There's a rush that comes from having the opportunities open up. So it's easy to just keep saying "yes" each time and then become enormously clever about robbing Peter's time to pay Paul's. Meanwhile, both of them are getting satisfied while we are getting ourselves into

the status of being a workaholic, burnout, and desensitized to anything and everything else. Unfortunately, along with being over extended in our work commitments comes a deterioration in the quality of our output. We start defeating ourselves and being our own worst enemy.

There are some cures.

Divide and Conquer, Step One:

One step is to budget our time. Each day has certain activities that must be done. You know the ones, getting up, hygiene, maintenance, socialization, work, commuting, sleep. Determine what the minimum amount of time each of these requires in order to be done properly so that you can move on to the more meaningful things. The determine how much more time is left. Start allocating that time to the other activities.

Priority Ranking

Next, prioritize what things that need to be done. Short turn around, long range project, mid-range project. On your appointment book, fill in the deadline and try not to erase it or write over it. Now you have a map of what's on your plate. You can actually see what you have to do so you don't get overbooked.

Side Step Overbooking

But there's that little, new thing that is also a plus on the skills and experience development spectrum. It would only take a minute or two (well, maybe a little more than that) to do just that one project. How many more of these are you going to allow to slip into the program and cramp your time allocations? That "just one more" can, like pennies in a piggy bank, add up and break the bank.
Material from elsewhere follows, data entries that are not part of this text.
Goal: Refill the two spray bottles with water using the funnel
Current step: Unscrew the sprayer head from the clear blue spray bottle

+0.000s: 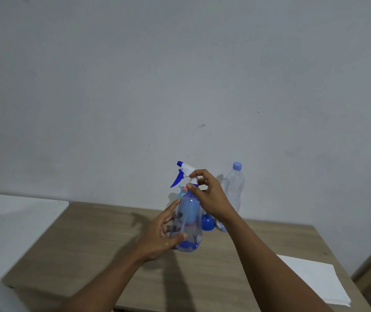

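At six o'clock of the frame, a clear spray bottle (189, 221) stood on the wooden table (89, 244). The left hand (160, 235) grasped its body; the right hand (209, 197) pinched its white-and-blue trigger head (185, 171). At three o'clock of it lay the blue funnel (208, 222), near a water bottle (235, 188).

Both forearms are bare to the frame's edge, with no sleeve showing, and the left hand (160, 236) and right hand (210, 198) seem ringless, though blurred.
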Motion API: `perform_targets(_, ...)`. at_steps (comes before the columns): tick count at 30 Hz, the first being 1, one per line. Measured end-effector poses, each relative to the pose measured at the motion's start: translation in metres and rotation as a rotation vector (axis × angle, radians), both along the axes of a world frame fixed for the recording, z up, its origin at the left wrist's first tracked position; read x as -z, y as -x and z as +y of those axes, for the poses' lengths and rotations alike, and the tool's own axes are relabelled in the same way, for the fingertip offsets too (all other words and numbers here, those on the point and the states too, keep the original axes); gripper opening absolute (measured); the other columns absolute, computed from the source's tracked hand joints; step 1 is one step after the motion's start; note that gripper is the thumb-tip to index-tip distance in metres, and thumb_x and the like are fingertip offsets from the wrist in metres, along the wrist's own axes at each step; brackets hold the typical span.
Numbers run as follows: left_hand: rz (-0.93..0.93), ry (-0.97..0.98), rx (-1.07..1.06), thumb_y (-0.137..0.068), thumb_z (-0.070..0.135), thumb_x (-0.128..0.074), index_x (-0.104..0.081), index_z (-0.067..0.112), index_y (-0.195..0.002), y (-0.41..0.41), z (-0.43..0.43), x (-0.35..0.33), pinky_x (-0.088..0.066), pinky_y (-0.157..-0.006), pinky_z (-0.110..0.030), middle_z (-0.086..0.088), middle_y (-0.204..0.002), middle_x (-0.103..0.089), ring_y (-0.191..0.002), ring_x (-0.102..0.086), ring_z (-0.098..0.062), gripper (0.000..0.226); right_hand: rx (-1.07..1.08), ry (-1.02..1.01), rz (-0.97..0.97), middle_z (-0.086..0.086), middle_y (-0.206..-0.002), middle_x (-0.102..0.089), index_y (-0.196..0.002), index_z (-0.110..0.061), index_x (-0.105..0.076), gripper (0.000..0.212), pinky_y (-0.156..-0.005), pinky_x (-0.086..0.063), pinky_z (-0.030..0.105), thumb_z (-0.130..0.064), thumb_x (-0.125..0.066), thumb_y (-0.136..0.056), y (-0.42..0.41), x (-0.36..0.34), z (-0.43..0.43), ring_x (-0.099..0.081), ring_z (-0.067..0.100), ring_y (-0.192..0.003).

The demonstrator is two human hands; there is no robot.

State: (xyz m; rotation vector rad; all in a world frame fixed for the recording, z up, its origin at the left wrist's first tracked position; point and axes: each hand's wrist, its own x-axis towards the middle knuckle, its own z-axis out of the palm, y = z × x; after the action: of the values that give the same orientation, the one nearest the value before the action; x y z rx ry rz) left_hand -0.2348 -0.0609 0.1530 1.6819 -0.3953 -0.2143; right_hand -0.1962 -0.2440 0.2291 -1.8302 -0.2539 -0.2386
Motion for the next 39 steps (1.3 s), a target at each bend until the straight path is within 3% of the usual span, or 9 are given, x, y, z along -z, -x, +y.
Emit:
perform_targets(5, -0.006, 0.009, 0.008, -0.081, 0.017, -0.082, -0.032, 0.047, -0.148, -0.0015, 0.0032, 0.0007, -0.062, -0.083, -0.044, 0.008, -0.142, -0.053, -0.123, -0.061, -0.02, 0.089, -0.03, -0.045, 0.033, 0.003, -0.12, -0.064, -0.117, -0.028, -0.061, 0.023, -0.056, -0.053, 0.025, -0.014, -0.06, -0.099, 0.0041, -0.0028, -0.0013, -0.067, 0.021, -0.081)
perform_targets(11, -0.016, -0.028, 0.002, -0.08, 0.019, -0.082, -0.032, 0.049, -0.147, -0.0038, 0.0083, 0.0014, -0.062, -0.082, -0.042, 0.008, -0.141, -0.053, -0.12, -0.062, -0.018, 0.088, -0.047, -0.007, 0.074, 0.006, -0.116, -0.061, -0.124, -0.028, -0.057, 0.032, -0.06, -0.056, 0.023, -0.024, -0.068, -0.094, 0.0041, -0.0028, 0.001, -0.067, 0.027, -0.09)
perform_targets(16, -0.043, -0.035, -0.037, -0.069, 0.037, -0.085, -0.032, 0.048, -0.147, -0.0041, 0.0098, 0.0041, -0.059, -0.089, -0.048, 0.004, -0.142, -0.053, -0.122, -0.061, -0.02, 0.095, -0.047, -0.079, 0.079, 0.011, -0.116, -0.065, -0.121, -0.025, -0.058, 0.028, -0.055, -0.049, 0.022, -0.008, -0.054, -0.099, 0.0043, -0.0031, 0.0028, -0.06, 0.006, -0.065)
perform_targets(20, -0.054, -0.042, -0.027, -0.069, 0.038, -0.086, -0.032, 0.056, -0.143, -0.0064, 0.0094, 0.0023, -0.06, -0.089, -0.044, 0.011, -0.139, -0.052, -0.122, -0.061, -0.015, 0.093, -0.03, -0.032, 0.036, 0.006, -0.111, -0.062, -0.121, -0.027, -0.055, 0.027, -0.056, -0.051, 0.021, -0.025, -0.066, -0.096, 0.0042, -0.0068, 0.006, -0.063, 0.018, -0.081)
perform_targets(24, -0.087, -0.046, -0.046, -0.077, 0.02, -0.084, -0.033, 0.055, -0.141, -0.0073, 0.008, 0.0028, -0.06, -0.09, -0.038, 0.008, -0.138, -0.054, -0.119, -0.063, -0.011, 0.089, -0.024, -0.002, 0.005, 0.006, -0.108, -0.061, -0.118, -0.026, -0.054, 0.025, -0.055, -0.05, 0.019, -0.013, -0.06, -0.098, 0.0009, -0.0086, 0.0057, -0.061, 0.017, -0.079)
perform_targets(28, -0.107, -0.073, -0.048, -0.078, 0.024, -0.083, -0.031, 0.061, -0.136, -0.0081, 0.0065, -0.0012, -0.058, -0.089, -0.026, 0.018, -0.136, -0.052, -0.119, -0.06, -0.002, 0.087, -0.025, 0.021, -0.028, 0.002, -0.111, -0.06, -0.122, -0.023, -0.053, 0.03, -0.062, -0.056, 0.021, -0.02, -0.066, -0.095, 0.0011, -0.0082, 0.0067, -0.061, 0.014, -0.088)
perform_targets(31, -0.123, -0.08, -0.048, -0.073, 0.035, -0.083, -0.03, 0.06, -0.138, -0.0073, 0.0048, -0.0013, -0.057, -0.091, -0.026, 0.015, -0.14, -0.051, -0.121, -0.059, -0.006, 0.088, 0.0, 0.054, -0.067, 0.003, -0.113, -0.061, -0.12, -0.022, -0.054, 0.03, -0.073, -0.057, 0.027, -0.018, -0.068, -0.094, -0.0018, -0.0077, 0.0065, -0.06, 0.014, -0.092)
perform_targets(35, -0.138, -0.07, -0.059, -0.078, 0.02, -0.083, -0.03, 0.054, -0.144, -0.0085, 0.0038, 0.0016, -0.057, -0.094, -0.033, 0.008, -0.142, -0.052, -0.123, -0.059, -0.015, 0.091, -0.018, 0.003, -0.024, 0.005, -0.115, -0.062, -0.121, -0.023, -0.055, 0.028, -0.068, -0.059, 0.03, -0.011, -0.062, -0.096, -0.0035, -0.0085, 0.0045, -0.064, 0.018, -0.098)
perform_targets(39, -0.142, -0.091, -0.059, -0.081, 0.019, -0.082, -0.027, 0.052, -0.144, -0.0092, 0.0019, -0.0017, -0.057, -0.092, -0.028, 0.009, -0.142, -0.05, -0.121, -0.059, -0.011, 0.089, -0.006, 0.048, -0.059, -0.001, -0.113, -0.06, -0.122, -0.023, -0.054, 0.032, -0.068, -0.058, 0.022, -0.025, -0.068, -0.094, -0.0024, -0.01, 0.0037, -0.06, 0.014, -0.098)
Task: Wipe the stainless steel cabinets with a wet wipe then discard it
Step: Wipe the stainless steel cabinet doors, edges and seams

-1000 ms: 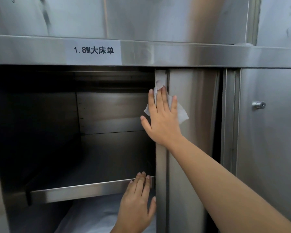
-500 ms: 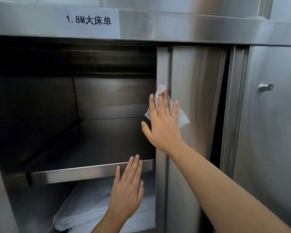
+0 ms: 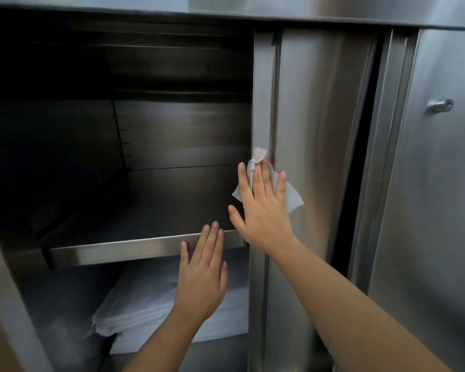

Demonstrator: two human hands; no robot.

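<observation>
A stainless steel cabinet stands open in front of me, its sliding door [image 3: 317,135] pushed to the right. My right hand [image 3: 263,208] lies flat with straight fingers on the door's left edge and presses a white wet wipe [image 3: 293,196] against the steel. Corners of the wipe stick out above and to the right of the fingers. My left hand [image 3: 203,277] is held flat in front of the inner shelf's front edge [image 3: 113,251], fingers straight, holding nothing; whether it touches the shelf I cannot tell.
Folded white linen [image 3: 140,310] lies in the compartment under the shelf. A second cabinet door [image 3: 435,197] with a small round lock [image 3: 440,105] closes the right side. The upper compartment is dark.
My right hand has slid the wipe down the door's edge. My left hand has moved a little to the right along the shelf edge. The view has tilted down, and the label has left the frame.
</observation>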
Evaluate whether that "just one more" is really worth it. Maybe it can be deferred so you can give it proper treatment. Honestly look at your schedule and determine whether you really have time to do that little extra thing. After all, distractions detract from what you really need to do. Are you a writer? If so, your full attention to absolutely all of the details needs to go with each and every piece of copy. Mess up one, it can be explained. Mess up two, and credibility goes into question.

Give it Just Due

Make certain the main things have their full allocation and the best possible completion. Then accept the little extra -- if there's time. Having a portfolio of well completed projects is more important than having a raft of riff-raff. Your work -- all of your work -- speaks of who you are and what you can do on a routine basis. It speaks of your reliability.

Just a few tips for making that positive progress on your road to success. There needs to be balance in life and the schedule. Otherwise, the manna from Heaven may become the downpour from Hell and throw you miles behind your original starting point.